First, the cash payment is at least $5,100 partially based on 20 percent of the car’s value the date before the violation’s disclosure. This could be considered a reduction in the original purchase price and it would lower the taxpayer’s basis in the vehicle. In other words, it is a retroactive discount on the car. When the taxpayer sells the car, it would impact the amount of the owner’s gain or loss realized.
“If the owner ends up turning a profit on the sale of a personal car, the owner could owe capital gains tax. However, this will likely be rare,” said Ebel. “Used car sales usually result in a loss to the individual seller if the car was not used for business, and this will most likely be true even with the 20 percent cash settlement. And losses on personal property are not tax deductible, so there would be no tax impact to the car owner.”
However, part of the cash payment the automaker is set to make is a fixed dollar amount payment. If the IRS interprets this part of the settlement as not relating to the car’s value, it would be a taxable cash settlement.

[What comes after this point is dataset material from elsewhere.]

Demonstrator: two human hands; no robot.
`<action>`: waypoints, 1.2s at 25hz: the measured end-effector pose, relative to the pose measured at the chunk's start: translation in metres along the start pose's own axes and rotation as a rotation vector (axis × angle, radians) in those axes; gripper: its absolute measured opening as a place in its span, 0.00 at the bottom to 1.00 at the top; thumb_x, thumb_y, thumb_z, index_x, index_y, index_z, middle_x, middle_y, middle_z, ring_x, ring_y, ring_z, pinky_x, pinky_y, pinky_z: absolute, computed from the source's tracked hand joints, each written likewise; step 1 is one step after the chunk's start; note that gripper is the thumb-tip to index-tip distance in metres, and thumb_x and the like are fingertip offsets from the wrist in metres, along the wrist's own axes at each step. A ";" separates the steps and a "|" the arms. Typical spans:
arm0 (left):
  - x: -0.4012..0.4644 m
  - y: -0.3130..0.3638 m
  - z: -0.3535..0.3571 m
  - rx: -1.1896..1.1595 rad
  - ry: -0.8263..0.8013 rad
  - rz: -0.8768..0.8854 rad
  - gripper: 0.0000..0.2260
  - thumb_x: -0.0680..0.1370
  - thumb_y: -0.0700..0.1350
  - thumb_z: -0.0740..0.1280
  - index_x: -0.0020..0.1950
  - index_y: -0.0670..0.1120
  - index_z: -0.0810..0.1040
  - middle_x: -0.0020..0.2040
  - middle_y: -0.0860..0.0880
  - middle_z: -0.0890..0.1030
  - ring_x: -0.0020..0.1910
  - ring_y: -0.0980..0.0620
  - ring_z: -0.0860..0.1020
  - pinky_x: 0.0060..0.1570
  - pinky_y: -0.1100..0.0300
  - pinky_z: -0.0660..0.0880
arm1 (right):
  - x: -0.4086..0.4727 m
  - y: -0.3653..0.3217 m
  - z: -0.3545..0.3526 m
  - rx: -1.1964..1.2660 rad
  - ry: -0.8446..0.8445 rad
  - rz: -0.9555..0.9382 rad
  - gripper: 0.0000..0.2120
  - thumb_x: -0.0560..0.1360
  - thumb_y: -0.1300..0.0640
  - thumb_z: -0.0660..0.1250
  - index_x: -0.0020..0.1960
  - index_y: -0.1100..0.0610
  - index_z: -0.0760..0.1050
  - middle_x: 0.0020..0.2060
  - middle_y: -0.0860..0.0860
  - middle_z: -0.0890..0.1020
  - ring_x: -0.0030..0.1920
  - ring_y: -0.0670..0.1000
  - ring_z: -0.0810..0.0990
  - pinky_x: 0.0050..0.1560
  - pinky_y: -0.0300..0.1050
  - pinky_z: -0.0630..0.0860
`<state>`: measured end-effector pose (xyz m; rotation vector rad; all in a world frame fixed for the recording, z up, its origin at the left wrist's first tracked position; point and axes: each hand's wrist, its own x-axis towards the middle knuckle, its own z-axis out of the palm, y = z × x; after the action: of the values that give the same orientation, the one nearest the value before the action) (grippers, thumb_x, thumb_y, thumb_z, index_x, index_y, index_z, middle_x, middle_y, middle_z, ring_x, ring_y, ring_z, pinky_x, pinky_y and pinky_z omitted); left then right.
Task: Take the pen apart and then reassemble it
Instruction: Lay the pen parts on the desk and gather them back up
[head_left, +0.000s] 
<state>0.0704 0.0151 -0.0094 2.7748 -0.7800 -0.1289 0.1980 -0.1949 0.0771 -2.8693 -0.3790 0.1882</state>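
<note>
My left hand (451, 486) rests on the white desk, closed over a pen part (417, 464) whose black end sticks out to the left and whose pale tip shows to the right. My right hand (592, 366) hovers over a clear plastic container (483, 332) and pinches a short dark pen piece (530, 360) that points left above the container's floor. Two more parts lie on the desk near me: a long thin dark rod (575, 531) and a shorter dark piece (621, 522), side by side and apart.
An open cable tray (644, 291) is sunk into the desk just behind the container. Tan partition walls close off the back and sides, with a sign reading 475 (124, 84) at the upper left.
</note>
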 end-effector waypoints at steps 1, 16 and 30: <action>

Some owners may have additional complicating factors such as loan forgiveness or business use of the vehicle. Regardless of the facts and circumstances, all owners should keep records substantiating their basis and for a copy of the settlement agreement explaining what the payment was for.
So while it remains to be seen how the IRS will interpret the settlement and what the impact will be to the taxpayer, Ebel advises taxpayers to consider that a portion of the settlement may potentially be taxable and to set aside a portion of the settlement when they receive it.
“Taxpayers don’t want to end up owing the IRS at tax time because of a settlement with their car manufacturer. If they receive their settlement as a credit on their debt instead of a check, they should be prepared to cover any resulting tax out-of-pocket,” said Ebel.